Arguments to pass to func.

param kwargs

Keyword arguments to pass to func.

param np

Number of Horovod processes.

param min_np

Minimum number of processes running for training to continue. If number of available processes dips below this threshold, then training will wait for more instances to become available. Defaults to np

param max_np

Maximum number of training processes, beyond which no additional processes will be created. If not specified, then will be unbounded.

param slots

Number of slots for processes per host. Normally 1 slot per GPU per host.
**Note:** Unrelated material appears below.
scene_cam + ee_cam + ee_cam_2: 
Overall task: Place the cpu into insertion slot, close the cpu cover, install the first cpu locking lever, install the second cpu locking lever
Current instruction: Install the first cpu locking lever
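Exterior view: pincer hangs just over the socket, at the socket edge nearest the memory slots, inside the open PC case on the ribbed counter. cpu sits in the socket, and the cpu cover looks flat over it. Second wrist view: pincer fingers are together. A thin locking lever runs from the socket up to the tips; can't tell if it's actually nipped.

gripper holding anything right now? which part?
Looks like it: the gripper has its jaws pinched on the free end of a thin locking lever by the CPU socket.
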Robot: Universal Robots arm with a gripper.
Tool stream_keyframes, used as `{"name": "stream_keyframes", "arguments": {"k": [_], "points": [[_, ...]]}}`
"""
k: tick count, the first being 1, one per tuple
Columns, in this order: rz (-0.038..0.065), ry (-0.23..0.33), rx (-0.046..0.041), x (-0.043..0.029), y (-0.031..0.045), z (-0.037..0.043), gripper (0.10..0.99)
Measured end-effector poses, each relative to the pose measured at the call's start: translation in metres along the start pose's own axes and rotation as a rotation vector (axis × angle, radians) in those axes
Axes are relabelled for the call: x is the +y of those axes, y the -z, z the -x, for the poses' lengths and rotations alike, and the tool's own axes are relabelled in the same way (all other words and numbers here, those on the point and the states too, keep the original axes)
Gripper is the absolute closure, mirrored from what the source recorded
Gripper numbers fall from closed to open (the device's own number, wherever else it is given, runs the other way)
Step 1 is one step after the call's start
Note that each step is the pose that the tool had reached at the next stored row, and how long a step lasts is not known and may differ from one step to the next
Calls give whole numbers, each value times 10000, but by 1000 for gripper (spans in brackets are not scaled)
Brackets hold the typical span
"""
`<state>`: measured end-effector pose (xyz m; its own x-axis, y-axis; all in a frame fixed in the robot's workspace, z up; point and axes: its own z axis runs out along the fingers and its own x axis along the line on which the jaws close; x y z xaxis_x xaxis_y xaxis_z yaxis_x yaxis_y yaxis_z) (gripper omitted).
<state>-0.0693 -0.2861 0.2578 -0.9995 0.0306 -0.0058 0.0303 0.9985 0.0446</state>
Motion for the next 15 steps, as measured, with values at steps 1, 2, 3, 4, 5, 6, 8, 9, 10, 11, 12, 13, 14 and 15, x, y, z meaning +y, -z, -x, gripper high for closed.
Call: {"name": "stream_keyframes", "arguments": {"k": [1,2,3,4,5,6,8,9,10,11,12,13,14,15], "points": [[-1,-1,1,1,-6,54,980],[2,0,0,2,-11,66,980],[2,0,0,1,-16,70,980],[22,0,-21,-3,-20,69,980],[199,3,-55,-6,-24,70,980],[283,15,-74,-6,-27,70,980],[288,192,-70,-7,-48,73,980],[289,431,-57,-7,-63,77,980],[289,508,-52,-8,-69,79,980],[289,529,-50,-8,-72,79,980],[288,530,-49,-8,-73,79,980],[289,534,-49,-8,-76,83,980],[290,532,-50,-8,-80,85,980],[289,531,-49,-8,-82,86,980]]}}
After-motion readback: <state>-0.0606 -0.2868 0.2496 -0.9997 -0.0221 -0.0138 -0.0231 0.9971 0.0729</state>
If slots are provided by the output of the host discovery script, then that value will override this parameter.

param reset_limit

Maximum number of times that the training job can scale up or down the number of workers after which the job is terminated. A reset event occurs when workers are added or removed from the job after the initial registration. So a reset_limit of 0 would mean the job cannot change membership after its initial set of workers. A reset_limit of 1 means it can resize at most once, etc.

param cooldown_range

Range of seconds(min, max) a failing host will remain in blacklist.

param hosts

List of host names and the number of available slots for running processes on each, of the form: <hostname>:<slots> (e.g.: host1:2,host2:4,host3:1 indicating 2 processes can run on host1, 4 on host2, and 1 on host3). If not specified, defaults to using localhost:<np>

param hostfile

Path to a host file containing the list of host names and the number of available slots. Each line of the file must be of the form: <hostname> slots=<slots>

param start_timeout

Horovodrun has to perform all the checks and start the processes before the specified timeout. The default value is 30 seconds. Alternatively, The environment variable HOROVOD_START_TIMEOUT can also be used to specify the initialization timeout.

param ssh_port

SSH port on all the hosts.

param ssh_identity_file

SSH identity (private key) file.

param disable_cache

If the flag is not set, horovodrun will perform the initialization checks only once every 60 minutes – if the checks successfully pass. Otherwise, all the checks will run every time horovodrun is called.’

param output_filename

For Gloo, writes stdout / stderr of all processes to a filename of the form <output_filename>/rank.<rank>/<stdout | stderr>. The <rank> will be padded with 0 characters to ensure lexicographical order. For MPI, delegates its behavior to mpirun.

param verbose

If this flag is set, extra messages will be printed.

param use_gloo

Run Horovod using the Gloo controller. This will be the default if Horovod was not built with MPI support.

param use_mpi

Run Horovod using the MPI controller. This will be the default if Horovod was built with MPI support.

param mpi_args

Extra arguments for the MPI controller. This is only used when use_mpi is True.

param network_interface

Network interfaces to use for communication separated by comma. If not specified, Horovod will find the common NICs among all the workers and use those; example, eth0,eth1.

param executable

Optional executable to run when launching the workers. Defaults to sys.executable.

return

Return a list which contains values return by all Horovod processes. The index of the list corresponds to the rank of each Horovod process.